The Brawler finds the sales tax argument equally unpersuasive. Is saving $35 on a $3,500 furniture set really worth a 10-minute drive north?
A "10-minute drive north"? Getting to West Bend from the east side/downtown can be a 90 minute round-trip odyssey. Getting there from Tosa can take an hour round trip. And what if you don't find what you want? You're screwed!
Now, the $35 in savings is greater than what you've spent on gas ... but is it worth the time you've lost on a busy weekend sitting in traffic?
The Brawler would suggest for a great many people -- particularly people who have $3,500 to spend -- the answer is: No. If you're already willing to drop $3,500 are you really going to sweat $35 if it means sitting in the car for an hour or longer?
If people were as sensitive to sales tax as Owen Robinson suggests, Crate and Barrel would have opened its store in Waukesha County and not Mayfair Mall (remember when Jeff Wagner described Mayfair as Baghdad?

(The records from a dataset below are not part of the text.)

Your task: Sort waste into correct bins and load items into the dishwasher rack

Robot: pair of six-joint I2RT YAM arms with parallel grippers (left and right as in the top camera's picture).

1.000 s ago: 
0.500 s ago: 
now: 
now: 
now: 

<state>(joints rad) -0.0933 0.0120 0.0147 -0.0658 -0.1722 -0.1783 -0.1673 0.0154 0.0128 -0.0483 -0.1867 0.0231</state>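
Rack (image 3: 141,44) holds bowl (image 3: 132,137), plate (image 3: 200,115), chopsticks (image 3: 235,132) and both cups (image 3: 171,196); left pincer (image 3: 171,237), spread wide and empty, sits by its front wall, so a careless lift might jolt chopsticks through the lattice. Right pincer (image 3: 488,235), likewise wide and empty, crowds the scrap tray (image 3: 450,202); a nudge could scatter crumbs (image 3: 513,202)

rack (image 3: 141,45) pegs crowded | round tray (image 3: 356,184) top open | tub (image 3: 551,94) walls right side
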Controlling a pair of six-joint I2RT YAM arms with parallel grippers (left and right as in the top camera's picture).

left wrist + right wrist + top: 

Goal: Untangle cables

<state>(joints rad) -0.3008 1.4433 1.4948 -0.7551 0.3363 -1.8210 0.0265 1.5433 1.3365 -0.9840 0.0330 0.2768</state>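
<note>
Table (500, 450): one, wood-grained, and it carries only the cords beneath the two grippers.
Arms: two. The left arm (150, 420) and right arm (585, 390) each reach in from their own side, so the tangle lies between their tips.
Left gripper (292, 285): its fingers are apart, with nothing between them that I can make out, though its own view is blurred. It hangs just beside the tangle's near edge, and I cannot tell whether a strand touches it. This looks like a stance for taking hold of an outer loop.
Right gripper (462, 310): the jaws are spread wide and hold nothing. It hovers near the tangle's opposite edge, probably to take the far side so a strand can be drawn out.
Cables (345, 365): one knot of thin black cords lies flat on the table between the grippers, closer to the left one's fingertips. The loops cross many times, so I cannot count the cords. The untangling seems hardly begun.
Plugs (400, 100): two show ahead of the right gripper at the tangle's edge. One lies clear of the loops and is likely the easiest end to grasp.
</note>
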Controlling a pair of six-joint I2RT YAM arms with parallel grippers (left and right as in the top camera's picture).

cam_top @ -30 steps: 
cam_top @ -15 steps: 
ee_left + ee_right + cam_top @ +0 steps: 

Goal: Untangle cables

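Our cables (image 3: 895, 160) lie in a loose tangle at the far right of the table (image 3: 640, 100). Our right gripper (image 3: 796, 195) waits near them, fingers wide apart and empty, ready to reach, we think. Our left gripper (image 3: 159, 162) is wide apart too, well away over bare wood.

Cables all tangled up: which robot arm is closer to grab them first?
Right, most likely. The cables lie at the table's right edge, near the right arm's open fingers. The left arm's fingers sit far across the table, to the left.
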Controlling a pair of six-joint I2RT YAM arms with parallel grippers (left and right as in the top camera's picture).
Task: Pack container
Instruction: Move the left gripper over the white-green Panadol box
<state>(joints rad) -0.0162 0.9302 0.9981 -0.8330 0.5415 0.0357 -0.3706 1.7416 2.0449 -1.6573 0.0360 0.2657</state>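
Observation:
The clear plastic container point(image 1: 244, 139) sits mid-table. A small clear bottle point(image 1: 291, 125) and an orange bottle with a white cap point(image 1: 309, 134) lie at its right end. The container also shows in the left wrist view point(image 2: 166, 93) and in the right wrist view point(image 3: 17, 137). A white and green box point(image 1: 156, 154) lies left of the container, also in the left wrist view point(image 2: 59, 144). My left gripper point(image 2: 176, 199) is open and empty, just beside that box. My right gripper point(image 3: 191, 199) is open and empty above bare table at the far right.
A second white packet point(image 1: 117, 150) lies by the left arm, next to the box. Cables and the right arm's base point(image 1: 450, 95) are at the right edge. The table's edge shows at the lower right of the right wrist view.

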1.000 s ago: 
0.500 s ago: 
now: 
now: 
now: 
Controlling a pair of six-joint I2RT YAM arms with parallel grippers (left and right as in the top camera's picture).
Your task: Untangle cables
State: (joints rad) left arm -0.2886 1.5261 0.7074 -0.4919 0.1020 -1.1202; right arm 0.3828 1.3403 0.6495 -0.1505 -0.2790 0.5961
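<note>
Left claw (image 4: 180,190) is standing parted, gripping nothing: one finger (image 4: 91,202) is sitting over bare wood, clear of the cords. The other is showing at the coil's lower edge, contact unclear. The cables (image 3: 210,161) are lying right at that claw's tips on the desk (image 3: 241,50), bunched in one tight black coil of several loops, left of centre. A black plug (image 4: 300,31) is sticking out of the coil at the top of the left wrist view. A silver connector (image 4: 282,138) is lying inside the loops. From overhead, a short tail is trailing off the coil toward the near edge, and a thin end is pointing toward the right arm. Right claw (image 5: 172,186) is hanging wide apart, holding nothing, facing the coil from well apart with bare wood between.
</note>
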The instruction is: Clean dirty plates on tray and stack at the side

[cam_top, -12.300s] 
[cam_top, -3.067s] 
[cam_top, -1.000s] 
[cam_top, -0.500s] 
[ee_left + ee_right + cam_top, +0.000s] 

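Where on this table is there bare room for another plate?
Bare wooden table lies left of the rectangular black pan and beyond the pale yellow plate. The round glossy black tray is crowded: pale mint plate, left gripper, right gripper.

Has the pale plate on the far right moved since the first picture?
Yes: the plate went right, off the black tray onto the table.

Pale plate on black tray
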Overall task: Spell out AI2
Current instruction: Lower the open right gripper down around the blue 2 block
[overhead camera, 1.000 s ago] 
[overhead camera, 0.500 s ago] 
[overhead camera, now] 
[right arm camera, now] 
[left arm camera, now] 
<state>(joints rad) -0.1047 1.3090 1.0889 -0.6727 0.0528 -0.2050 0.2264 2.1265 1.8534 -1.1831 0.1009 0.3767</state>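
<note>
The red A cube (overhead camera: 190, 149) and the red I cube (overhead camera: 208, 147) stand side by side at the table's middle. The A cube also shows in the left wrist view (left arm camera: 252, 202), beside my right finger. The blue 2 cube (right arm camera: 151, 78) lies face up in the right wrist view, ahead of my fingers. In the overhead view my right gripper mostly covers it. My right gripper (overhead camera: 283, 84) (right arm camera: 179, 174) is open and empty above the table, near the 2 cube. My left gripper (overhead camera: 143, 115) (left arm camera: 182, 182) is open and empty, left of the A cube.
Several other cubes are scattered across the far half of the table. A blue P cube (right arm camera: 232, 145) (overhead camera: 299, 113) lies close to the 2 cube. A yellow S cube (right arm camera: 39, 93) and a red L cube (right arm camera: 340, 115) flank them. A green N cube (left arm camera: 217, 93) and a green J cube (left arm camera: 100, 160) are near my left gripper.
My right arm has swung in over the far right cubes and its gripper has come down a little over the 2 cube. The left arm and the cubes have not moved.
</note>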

That was awesome.)
Might some businesses leave Milwaukee and blame one or both of these examples of overreach by big gummint? They might. Then again, Menard's said DNR regs prevented them from opening a distribution center in Wisconsin so they opened one in Iowa and Ohio instead. That was bullshit, too.
Parenthetically, how much government money is free-marketeer Owen willing to throw business' way to come to Washington County?
The Brawler's prediction: Washington County will follow Milwaukee County's lead and raise its sales tax in the foreseeable future.